Moms, we need to lighten up or as my daughter says, “Chill, mom!” Kids are fun. Find ways to bring joy and laughter into your home. Jered is a big hunk of a football player, but I occasionally have to remind him that I can still take him. He will make some irritating comment, tease me, or poke me in the ribs. I warn him, and then I see the gleam in his eye as he takes one more shot. I then begin chasing him around the house. Jered inevitably starts laughing so hard that, when I catch him, he is totally helpless. It is quite a sight to see! Children get most of their first impressions of God from their parents. I want my kids to know that God is a God of joy and laughter. Kids need a mom who laughs.

5. Hug a lot.

Luke 18:15 “One day some parents brought their little children to Jesus so he could touch them and bless them.”

Our children need moms who demonstrate healthy physical affection. Children need and crave physical affection. It is a God-given need that should be met in God-given ways. There is healing in a mother’s touch. Start early, and never stop. It is a terrible shock for kids to have the hugging stop just at the age when they need it the most.

One day, I grabbed our daughter Danna in a hug, and kissed her cheek. As I walked away, I looked back to see her wiping off that kiss. She caught my hurt look and said, “Don’t worry, Mom. I’m just rubbing it in!” I know. She’s good…and has become an affectionate young woman. Be a mom who hugs her kids.

6. Dare to discipline.

Proverbs 6:23 “The correction of discipline is the way to life.”

Kids want and need discipline. Discipline is a hedge of protection in the life of a child. Part of our job as a parent is to tend that hedge, to keep it strong and securely in place. If we are not careful, every day can dissolve into a never-ending battle for control. As parents, we need to let go of what we can, and hold our ground on what we can’t. Pick your battles of discipline and wage them with emotions under control. Whatever you do, don’t put the light out in their eyes. Kids need a mom who disciplines.

7. Forgive quickly.

Colossians 3:13 “Get along with each other, and forgive each other…”

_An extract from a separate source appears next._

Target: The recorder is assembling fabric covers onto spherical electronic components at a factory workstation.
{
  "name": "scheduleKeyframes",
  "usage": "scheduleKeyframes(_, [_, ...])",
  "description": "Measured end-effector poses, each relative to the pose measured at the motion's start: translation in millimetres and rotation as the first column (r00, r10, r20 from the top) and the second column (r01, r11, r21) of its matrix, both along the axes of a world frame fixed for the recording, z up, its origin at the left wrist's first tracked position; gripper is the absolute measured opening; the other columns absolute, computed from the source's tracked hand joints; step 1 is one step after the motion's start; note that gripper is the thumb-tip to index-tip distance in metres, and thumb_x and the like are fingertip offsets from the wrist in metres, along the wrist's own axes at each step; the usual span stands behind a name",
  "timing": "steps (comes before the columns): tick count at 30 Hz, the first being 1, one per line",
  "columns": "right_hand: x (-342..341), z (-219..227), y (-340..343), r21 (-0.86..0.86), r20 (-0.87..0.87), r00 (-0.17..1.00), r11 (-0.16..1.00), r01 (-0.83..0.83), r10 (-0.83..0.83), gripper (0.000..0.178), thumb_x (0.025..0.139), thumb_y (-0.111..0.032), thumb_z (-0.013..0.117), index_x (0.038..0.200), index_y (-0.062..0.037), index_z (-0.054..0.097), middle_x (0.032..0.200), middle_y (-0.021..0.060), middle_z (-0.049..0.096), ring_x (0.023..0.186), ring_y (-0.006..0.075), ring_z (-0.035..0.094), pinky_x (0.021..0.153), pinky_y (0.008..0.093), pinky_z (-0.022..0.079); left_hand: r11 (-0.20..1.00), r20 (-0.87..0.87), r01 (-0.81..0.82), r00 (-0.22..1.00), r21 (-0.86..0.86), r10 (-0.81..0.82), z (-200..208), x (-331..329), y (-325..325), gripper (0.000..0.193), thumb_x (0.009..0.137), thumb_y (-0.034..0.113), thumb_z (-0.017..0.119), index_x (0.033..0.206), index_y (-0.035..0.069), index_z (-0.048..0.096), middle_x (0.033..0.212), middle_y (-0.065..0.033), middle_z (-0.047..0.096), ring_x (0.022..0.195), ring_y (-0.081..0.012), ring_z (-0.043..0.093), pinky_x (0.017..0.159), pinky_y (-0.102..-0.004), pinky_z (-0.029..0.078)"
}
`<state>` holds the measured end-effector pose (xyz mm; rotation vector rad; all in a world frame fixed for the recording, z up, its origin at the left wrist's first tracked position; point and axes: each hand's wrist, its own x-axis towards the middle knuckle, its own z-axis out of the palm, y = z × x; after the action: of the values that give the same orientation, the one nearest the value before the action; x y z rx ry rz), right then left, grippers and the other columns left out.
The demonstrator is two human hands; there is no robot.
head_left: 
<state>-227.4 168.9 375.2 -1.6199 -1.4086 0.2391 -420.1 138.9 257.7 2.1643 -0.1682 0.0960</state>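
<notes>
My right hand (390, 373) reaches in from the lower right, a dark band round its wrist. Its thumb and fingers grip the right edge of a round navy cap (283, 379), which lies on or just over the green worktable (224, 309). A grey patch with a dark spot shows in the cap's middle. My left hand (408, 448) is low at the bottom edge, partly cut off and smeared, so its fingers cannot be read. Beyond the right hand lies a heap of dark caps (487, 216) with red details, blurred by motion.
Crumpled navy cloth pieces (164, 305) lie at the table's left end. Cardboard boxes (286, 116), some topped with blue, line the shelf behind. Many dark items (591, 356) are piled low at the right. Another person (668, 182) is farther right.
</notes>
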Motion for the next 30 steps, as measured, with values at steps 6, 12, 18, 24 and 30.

We teach children how to forgive others by how we forgive them. Forgiveness is part of every healthy relationship. We also teach our children about God’s forgiveness by how we forgive. Be quick to forgive your child, but be quicker to ask your child’s forgiveness. My children are very used to hearing me say, “I am so sorry! I blew it. Please forgive me.”

One morning, I had to apologize to my daughter before she even got to school. I was tired and grouchy and Danna was not moving fast enough for me. I didn’t like the clothes she picked out. I didn’t like what she was saying or doing or how she was saying and doing it. I didn’t like the fact that she kept her cool while I lost mine. Therefore, I did what any mature parent would do. I threw a tantrum and grounded her for it. Yes, I have provided many opportunities for my children to practice forgiveness. I pray that it has made them more forgiving of themselves and of others. Be a mom who is forgives quickly.

Being a mom is the hardest job on earth. It brings out the best and the worst in us. I know motherhood requires great sacrifice and limitless energy, but to invest your time and best efforts into a child, to watch that child grow and develop, is to be part of the creative majesty of life itself. Today, commit with me to seek God’s power, and plan to be a mom who really matters.

Let’s Pray

Father, more than ever before, I want to be a great mom. But I often find myself doing just the opposite of what I know is right when it comes to my kids. Please forgive me. Help me apply the truths and principles of your Word as I walk in this high calling of motherhood. Bless my children, Lord, and help them to follow You all the days of their lives.

In Jesus’ name,

Amen.

Now It’s Your Turn

Review the principles from today’s devotion.
Choose one area in your role as a mom to focus on.
What changes do you need to make?
Today, celebrate your children. Give them a call. Prepare a special meal. Write them a special note.
Choose now to be a mom that matters.